Feliz, feliz cumpleaños.
Lo quiero desde la primera vez que le hice un comentario burlón y respondió con esa risa tan franca y tan suya. Lo quiero más desde que, al siguiente segundo, ya me lo estaba regresando.
Como he dicho innumerables veces, rápidamente lo convertí en una de mis piedras angulares, ese amigo que a veces me susurraba al oído que me estaba saliendo del carril y otras tantas me regresaba a él a pura cachetada emocional. Lo convertí en amigo, colega, maestro, confidente, protegido y protector. Le lloré, le pedí consejos, reí con él, le he aprendido muchísimo y sé que es de esos amigos que se vuelven fuente inagotable de conocimientos (propios y misceláneos).
Es de esas personas inteligentes, cultas, decentes, interesantes y simpáticas que conquista a los amigos que le presentas y los convierte en sus amigos. Es de esas personas con las que es maravilloso tomar café, editar textos o estudiar economía.
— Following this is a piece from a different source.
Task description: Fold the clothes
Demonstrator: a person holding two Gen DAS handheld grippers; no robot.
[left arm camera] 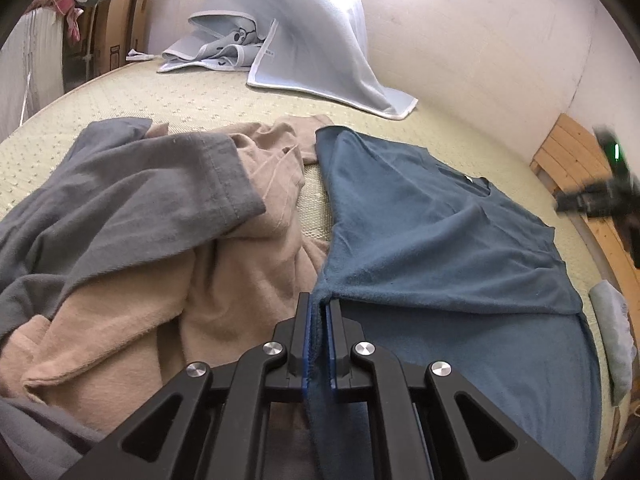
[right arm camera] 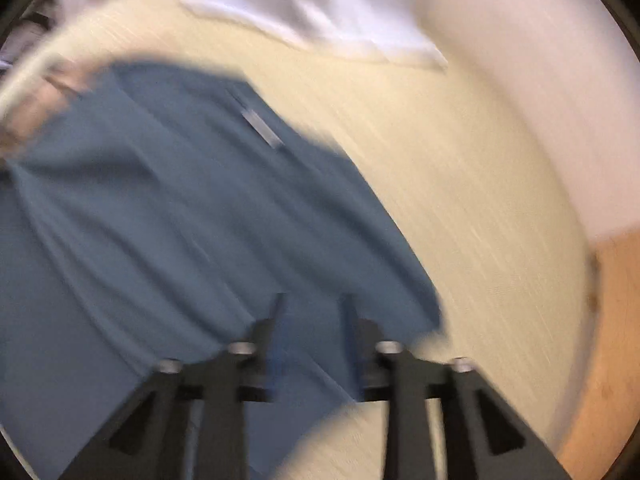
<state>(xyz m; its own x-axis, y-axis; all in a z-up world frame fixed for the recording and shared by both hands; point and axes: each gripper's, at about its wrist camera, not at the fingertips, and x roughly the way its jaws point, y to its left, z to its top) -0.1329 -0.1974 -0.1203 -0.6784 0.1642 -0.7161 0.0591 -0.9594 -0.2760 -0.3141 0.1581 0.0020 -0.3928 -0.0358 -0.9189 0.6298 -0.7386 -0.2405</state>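
Left wrist view: the left gripper pinches the blue shirt's edge on the mat; its white neck label is unreadable. Right gripper, jaws parted and empty, hangs blurred above that shirt.

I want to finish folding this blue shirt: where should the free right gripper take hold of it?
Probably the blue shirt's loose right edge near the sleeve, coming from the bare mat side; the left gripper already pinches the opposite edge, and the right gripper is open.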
Recuerdo cuando me contaba las primeras veces que salió con su novia, la felicidad, la risa, los consejos... cuando yo le contaba del mío. Es ese que siempre te devuelve la fe en la humanidad... eso. Tiene una estatura moral tan atípica que hasta parece salido de algún libro de buenas costumbres...
Víctor fue, durante años, el remedio perfecto para mi sed literaria. En mitad de un instituto tecnológico él era ese chorro de agua fresca con el que podía pasar horas hablando de literatura y de planes a futuro y de amores. Sobre todo de literatura. Junto a él me descubrí no sólo capaz de editar, sino también de crear. Gracias a él seguir mis sueños fue más llevadero porque, alguna vez en mitad de un laboratorio de economía, me dijo que lo que más tenía que respetar en todo este proceso de vivir, era a mí misma.
En su examen profesional me sentía mamá en pastorela. Es un hombre brillante y los sinodales lo reconocían ahí, delante de todos. Alguno dijo que era uno de los alumnos más capaces que había tenido en 25 años de dar clases en el ITAM... y yo me emocionaba hasta las lágrimas, porque ¿a quién engaño? Lo mío, lo mío, es llorar como niña pobre en panadería.
No sé cómo habrían sido mis años en el ITAM y en el periódico sin sus consejos siempre atinados, sus enseñanzas invaluables, sus ocurrencias que me doblaban de risa, sus sonrisas que siempre alentaban. Tiene alma de maestro, siempre puede hacerte entender, con facilidad, lo que está explicando.
Hay años completos de mi vida que no se explicarían igual sin él. Y siempre lo voy a amar profundamente.
Te quiero tanto, puerquito capitalista.